Critics point to insurance companies refusal to cover pre-existing conditions as a problem, but I am fine with the insurance company refusing to insure pre-existing conditions. However, I am opposed to denying legitimate claims in order to cut costs. The denial of claims or cancellation of insurance after a claim is made is referred to as rescission. Rescissions are not necessarily evil because they does have a proper role in combating fraud. If an applicant lies about a pre-existing condition and then makes a claim resulting from that pre-existing condition, then a denial of claim and rescission is proper. Combating fraud helps to hold down the cost of honest customers and the right to rescind a policy is cheaper than requiring a verifiable, complete medical history from each applicant. However, denying a claim due to an honest mistake by the customer should be forbidden. So, how can you tell the difference between an honest mistake and a fraudulent application? First, a rescission can only occur when the claim is related to the error in the paperwork. If you forgot to mention a broken leg when you were a child and make a claim for a heart attack, the insurance company must honor the claim. Second, the rescission must occur within a reasonable amount of time -- I'd choose two years. Even if you have a family history of heart disease that you covered up, if you don't make a claim or if they don't catch you for two years, then you are free and clear. The third issue is intent and this is the hardest to determine. Did the applicant make an honest mistake or was he trying to cover something up? You have a heart attack after 6 months and the insurance company finds out that your estranged father was on medication for high blood pressure. That would be one for the courts or arbitration panel to decide.

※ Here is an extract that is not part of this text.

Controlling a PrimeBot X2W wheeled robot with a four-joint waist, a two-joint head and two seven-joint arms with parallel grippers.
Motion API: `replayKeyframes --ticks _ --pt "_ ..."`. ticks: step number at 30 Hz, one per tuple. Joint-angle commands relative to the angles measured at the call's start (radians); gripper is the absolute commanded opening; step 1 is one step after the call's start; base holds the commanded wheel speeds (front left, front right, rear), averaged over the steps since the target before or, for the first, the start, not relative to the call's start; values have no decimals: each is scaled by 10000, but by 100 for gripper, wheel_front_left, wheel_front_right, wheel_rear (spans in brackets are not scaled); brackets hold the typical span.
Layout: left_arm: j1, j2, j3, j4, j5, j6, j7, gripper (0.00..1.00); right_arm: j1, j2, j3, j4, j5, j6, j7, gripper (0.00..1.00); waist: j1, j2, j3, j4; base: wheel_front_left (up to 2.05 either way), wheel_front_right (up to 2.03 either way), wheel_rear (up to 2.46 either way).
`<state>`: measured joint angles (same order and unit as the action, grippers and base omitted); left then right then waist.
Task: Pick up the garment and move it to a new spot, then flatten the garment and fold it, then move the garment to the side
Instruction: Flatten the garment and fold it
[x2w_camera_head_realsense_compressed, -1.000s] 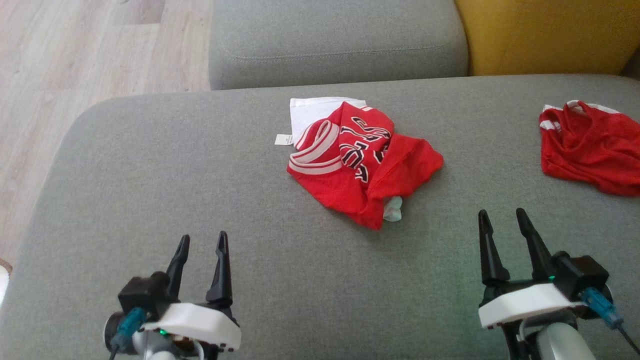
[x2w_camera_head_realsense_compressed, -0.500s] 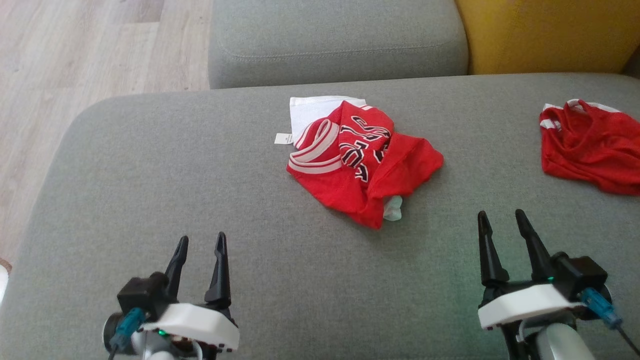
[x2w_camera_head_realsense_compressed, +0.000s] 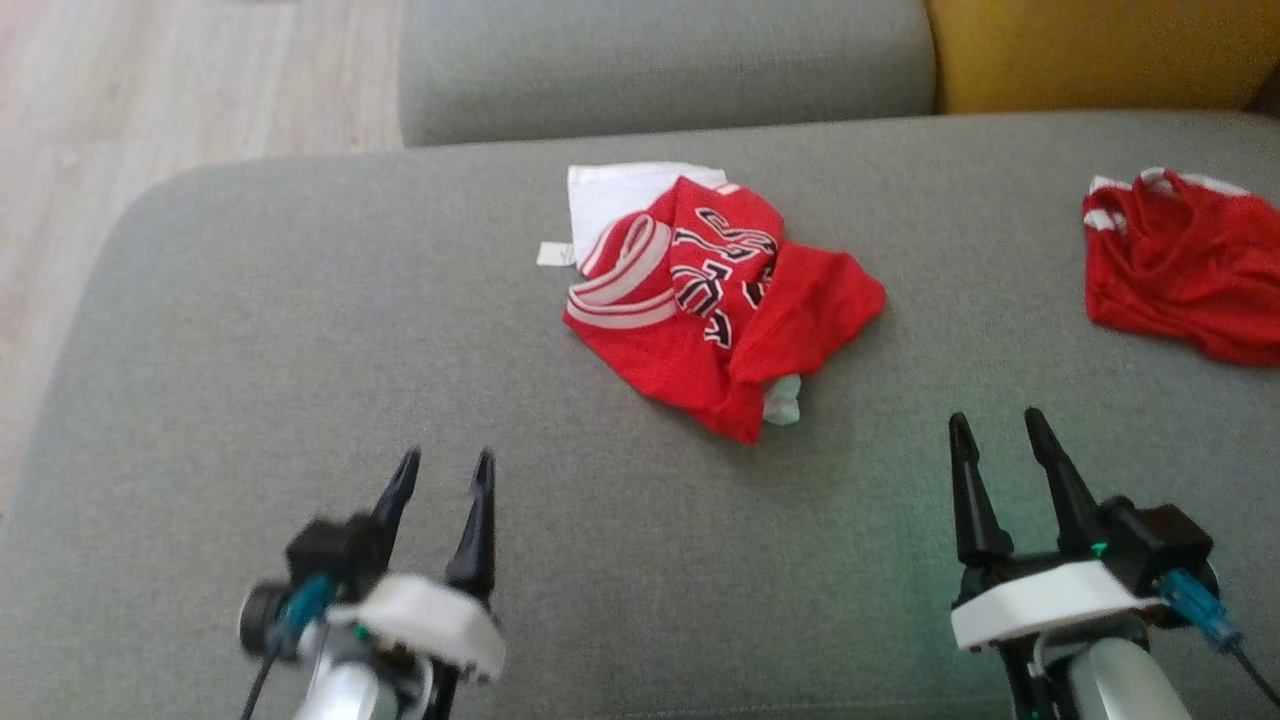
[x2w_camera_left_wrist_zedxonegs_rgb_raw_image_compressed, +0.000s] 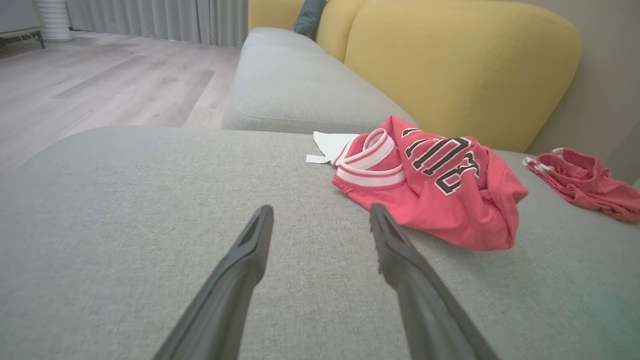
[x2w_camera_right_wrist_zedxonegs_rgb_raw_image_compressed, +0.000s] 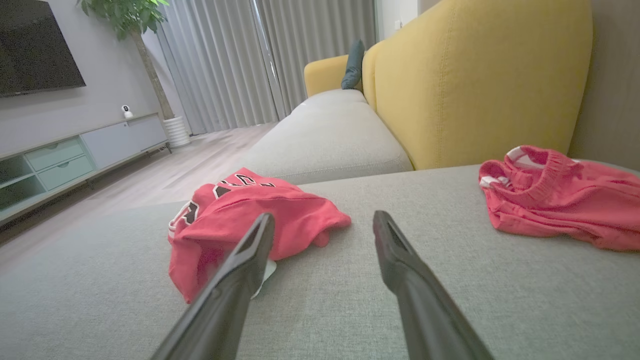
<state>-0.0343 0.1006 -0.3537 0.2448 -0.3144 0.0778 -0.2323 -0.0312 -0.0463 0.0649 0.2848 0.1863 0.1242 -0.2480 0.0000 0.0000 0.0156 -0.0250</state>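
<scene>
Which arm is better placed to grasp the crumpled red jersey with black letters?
Probably right: the open right pincer stands slightly nearer the crumpled red lettered jersey than the open left pincer.

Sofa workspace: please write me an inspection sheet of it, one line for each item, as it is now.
Surface: grey sofa cushion, flat, woven fabric.
Job's things: red jersey crumpled at mid-cushion, white fabric showing at its far edge; not gripped.
Clutter: second red garment, crumpled, at the far right, apart from the jersey.
Grippers: left gripper and right gripper open, holding nothing, short of the jersey.
Cables: blue-plugged cable at the right gripper's base, away from the cloth.
Surroundings: yellow backrest, wooden floor, curtains.
</scene>
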Motion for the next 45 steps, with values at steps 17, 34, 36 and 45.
replayKeyframes --ticks 17,34,36,45 --pt "-4766 -139 -142 3069 102 -574 607 100 -1435 -39 665 -952 44 65 -137 100 0 0 2594 -1617 0 0 0" --pt "-7040 298 -269 5846 236 -863 1128 1 -1750 -39 950 -1085 384 65 -137 100 0 0 3263 -2074 0 0 0" --pt "-7065 222 -353 6006 221 -949 1053 0 -1747 -39 912 -1059 386 65 -137 100 0 0 3202 -2025 0 0 0" --pt "-6670 55 -395 5737 62 -1067 59 0 -1597 -39 748 -957 305 65 -137 100 0 0 2581 -1447 0 0 0"
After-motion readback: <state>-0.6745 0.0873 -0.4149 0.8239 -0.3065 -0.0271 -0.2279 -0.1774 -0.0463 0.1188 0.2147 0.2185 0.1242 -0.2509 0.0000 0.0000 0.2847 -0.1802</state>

An associated reform covers changes in premiums. Even if insurance is not rescinded, premiums could still rise after a customer has a serious illness. The term of an insurance contract and the allowable increases in premiums must be laid out in the initial contract. If you want a ten-year contract with premium increases restricted to 5% per year, then you could get it. A year-to-year contract would also be available with the knowledge that the customer is taking on the risk of premium increases.
The final major reform is the allowance of interstate competition and the removal of federal antitrust exemptions. Insurance companies are currently protected from federal antitrust laws under the 1945 McCarran-Ferguson Act. The supposed reasoning for this exemption is that they are regulated under separate state regulations with a prohibition against interstate competition. This results in individual state markets that are dominated by a single insurance company. Rates among states vary widely largely based on regulations that restrict risk-based premiums or require mandates that customers may not want. A twenty-five year old who doesn't want coverage for mental health care would be charged the same as a sixty-year old who wants his Viagra covered under a state mandate. Moves to repeal the antitrust exemption and to allow interstate competition are already underway and will hopefully pass regardless of the final health care reform.